Se hai cinque secondi di tempo ti racconto la storia della mia vita: sedici anni, timido e goffo, sono andato in gita scolastica e mi sono reso conto che si doveva cambiare rotta ; non potevo andare avanti con un atteggiamento simile e così mi sono detto che ero sbagliato e dovevo cambiare.

Quell’anno infatti sono cambiato molto e dal ragazzo paffutello, dalla faccia pulita con i capelli da bravo ragazzo sono diventato un simpatico ed occhialuto Hugh Grant di media statura. Non un gran cambiamento dirai ed infatti così era; non che ora sia molto diverso da fuori ma…

Tutto questo però non c’entrava molto col cambiamento che auspicavo infatti la stessa infinita tristezza , gli stessi occhi bassi e musica ad alto volume in camera mi hanno accompagnato fino al raggiungimento del diploma. Poi ho scoperto che in me non c’era nulla di sbagliato. Tenevo tutto dentro e lì tutto era confuso. Malinconia, era dentro di me. Ora mi basta sapere che io ero io e gli altri gli altri. Concetto semplice e confuso allo stesso tempo.

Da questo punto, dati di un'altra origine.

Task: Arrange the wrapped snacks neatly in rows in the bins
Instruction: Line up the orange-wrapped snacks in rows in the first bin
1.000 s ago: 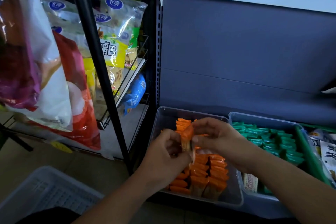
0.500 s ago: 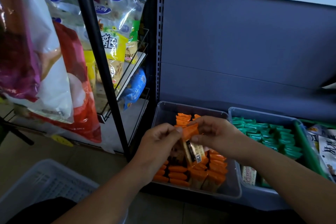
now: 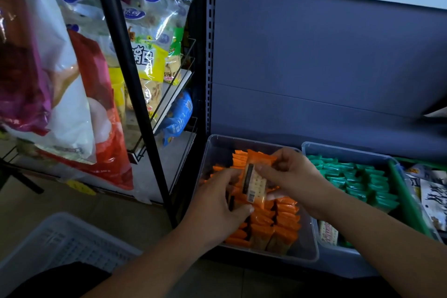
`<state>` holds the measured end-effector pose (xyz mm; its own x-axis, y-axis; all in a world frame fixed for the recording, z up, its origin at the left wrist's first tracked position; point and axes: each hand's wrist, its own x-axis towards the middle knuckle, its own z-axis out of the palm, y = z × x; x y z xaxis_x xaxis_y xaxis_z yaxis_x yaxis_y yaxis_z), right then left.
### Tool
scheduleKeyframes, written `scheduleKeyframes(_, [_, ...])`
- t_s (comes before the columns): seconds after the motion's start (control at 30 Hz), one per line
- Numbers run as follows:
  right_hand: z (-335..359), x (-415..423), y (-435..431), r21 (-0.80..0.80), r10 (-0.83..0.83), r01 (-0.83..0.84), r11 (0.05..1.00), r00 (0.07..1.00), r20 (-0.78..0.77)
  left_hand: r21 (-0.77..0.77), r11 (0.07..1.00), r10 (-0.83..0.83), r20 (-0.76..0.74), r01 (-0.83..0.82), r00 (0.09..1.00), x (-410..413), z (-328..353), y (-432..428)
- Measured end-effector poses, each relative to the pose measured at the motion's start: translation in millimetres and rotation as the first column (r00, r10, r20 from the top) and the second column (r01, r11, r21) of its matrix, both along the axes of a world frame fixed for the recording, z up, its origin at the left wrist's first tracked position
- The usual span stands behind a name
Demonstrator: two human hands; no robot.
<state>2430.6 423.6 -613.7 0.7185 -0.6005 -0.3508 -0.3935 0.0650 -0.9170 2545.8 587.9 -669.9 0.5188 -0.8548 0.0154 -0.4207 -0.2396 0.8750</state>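
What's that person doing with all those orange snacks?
A person is tidying wrapped snacks on a shop shelf. Their right hand pinches one orange snack pack above the clear bin, which holds rows of orange snacks. The left hand is at the pack's lower edge, with its fingers reaching in among the rows. Whether it grips the pack is unclear. The neighbouring bin holds green snacks lined up in rows.

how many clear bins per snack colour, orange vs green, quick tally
clear bin of orange snacks: 1
clear bin of green snacks: 1
total: 2 bins
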Motion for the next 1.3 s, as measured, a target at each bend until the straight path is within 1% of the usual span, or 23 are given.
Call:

Ho continuato a non parlar molto o sproloquiare su cose che non interessavano o non venivano capite, a ridere per battute assurde e a farne altrettante ma non mi importa più delle parole della gente. Come sai quel giorno è arrivato, oggi ho deciso di dare un ulteriore taglio al passato. Ogni tanto sento che ancora qualcosa non va; qualcosa d’incompleto, di vuoto, di storto è in me a rendermi "diverso" ma penso che sono più forte ed è sbagliato ripetersi quello che dicevano i mitici o vergognosi ( dipende dal periodo) Talk Talk: it’s a shame. Quel piccolo Chagall che è in me ha deciso di diventare adulto e assumersi le sue responsabilità , eliminando così quella dolce facciata di vergogna, paura ed odio del mondo, caustica ironia e sconfinata insicurezza. Da domani so che certe canzoni non dovranno più "colpirmi" come un tempo ma solo emozionarmi. Sono stucchevole e lo so.

Ora caro Stuart ti saluto , grazie per esserci e per lasciarmi sfogare tra una grande menzogna ed una piccola verità.

Il tuo ragazzo con "the arab strap"

PS: Come avrai intuito "Fughe da fermo" chiude, in questo periodo cercherò di fare qualche fuga in movimento. Forse un giorno potrebbe pure riaprire ma allora quel giorno vorrà dire che non avrò più nulla da cui fuggire.